──キャリアを重ねるなかで、演技に対する思いに変化は?
お芝居に関してはわりと受動的な始まり方をしているんです。ありがたいことにオファーをいただいて「やってみようかな」と。今もどこかそういう受け身な部分がありますが、やっぱり「福山雅治にこの役をやらせたい」と思ってくださる方がいたらうれしいですし、そう思ってもらえる自分でありたい。常に準備はしておきたいです。
──福山さんにとって、芝居の楽しさとは?
いかに監督のリクエストに応えるか。そして、できることならそのリクエストを超えるものを提出したい。それが僕にとってのお芝居の現場です。あの接見室のシーンはまさにそういう瞬間でした。
──この先、思い描く未来とは?
俳優としては、「福山雅治と仕事がしたい」と思ってもらえる人間でありたい。それはどういう人なんだろうと、いつも考えています。オファーが来るのを待つと同時に、もっと積極的にやるべきことを具現化する作業が必要かもしれない。よく、ずっと座っていると病気になるって言うじゃないですか。
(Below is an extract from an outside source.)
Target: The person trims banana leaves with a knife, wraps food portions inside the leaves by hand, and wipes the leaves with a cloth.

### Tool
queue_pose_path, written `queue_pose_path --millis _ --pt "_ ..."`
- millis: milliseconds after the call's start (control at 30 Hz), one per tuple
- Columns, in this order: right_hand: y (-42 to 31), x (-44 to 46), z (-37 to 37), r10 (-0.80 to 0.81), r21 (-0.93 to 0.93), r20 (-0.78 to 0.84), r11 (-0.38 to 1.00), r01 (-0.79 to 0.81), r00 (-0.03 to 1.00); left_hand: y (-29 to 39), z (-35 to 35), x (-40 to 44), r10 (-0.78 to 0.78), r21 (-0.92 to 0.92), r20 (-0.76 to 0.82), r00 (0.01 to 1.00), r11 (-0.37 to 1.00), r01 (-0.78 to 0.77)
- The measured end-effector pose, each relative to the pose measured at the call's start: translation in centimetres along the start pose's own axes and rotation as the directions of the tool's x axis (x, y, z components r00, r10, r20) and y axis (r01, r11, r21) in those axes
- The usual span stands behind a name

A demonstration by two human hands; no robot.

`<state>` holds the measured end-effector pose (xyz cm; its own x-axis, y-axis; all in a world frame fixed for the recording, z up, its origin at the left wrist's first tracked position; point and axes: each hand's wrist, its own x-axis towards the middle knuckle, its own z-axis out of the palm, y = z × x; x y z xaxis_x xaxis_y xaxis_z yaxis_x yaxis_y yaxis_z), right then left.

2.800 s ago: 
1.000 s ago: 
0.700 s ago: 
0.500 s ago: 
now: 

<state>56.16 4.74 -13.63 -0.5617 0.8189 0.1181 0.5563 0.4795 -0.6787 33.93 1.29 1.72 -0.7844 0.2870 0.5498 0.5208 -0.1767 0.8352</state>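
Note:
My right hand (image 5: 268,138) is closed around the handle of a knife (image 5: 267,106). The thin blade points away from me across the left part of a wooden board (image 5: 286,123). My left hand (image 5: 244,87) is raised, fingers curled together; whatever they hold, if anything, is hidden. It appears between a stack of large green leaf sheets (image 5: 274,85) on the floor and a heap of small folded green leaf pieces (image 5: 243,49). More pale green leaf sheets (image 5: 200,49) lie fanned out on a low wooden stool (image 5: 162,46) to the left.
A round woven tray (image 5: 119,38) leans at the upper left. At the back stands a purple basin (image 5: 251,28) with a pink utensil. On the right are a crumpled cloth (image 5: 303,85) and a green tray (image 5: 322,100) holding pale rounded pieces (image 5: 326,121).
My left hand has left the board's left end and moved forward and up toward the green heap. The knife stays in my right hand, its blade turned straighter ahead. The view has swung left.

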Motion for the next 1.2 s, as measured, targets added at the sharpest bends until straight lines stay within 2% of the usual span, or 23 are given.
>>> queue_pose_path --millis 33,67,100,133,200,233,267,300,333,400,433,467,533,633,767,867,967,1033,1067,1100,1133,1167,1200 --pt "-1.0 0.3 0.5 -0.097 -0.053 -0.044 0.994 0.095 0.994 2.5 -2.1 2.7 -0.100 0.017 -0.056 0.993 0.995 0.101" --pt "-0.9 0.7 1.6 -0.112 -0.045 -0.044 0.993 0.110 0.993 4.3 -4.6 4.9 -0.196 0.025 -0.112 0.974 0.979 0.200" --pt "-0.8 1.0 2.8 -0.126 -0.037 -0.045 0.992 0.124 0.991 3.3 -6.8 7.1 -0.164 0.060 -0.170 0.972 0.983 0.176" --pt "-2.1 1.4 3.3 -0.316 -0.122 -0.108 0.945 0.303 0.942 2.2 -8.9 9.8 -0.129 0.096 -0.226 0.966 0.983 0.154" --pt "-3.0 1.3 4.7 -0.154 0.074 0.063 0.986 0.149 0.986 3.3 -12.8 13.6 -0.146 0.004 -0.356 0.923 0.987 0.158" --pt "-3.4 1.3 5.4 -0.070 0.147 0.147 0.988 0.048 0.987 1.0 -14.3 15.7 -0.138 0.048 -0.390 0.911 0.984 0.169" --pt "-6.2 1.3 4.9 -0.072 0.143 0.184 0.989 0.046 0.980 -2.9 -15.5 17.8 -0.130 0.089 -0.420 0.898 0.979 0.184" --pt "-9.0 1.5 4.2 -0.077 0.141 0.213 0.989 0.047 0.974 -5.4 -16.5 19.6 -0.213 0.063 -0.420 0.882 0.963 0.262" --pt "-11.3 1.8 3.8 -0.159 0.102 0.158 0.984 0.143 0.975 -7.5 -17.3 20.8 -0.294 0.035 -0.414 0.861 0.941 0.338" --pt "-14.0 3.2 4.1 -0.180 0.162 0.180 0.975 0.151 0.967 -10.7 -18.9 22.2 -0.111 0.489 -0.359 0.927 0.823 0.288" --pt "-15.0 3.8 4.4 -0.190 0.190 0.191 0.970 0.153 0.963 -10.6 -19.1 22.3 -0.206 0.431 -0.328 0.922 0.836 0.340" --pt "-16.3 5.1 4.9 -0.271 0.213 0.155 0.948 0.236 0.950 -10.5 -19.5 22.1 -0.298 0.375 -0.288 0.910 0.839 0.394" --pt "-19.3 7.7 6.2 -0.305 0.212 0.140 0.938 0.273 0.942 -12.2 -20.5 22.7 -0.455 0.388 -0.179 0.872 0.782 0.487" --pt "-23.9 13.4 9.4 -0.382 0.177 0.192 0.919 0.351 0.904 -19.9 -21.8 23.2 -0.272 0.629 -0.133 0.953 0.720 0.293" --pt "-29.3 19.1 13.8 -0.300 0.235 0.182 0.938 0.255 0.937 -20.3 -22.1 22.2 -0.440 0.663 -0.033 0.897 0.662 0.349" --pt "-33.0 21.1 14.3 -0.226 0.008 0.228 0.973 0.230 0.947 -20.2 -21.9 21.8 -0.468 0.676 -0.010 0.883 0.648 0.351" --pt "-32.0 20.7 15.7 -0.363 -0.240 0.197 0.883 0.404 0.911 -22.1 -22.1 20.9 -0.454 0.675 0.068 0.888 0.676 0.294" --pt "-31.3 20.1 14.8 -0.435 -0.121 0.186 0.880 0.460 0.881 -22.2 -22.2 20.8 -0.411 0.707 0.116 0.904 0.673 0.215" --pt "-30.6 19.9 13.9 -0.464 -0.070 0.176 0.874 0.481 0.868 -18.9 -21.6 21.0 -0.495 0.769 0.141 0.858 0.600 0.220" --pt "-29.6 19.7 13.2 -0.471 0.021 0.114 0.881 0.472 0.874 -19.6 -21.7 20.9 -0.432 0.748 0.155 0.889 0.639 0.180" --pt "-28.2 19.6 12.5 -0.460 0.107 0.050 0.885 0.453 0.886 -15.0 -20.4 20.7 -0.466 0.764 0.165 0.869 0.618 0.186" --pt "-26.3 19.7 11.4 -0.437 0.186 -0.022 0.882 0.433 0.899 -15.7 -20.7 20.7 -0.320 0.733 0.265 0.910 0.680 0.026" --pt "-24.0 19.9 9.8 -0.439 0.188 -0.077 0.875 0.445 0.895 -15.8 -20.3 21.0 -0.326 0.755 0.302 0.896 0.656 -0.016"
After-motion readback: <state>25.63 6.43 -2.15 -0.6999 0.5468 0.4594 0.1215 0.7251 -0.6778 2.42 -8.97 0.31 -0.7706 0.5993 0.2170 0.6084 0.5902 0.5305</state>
それと同じで、やってないとできなくなるんですよ。お芝居も、歌も、ギターも、作曲も作詞も、ラジオのトークも。もちろんこの仕事は、喜んでくれる人がいてくれないと続けられない。だからやっぱり、求められる人間であるためにはどうあるべきなのか、ということなんでしょうね。
※ 7 月27日、ベネチア国際映画祭のコンペティション部門への出品が発表された。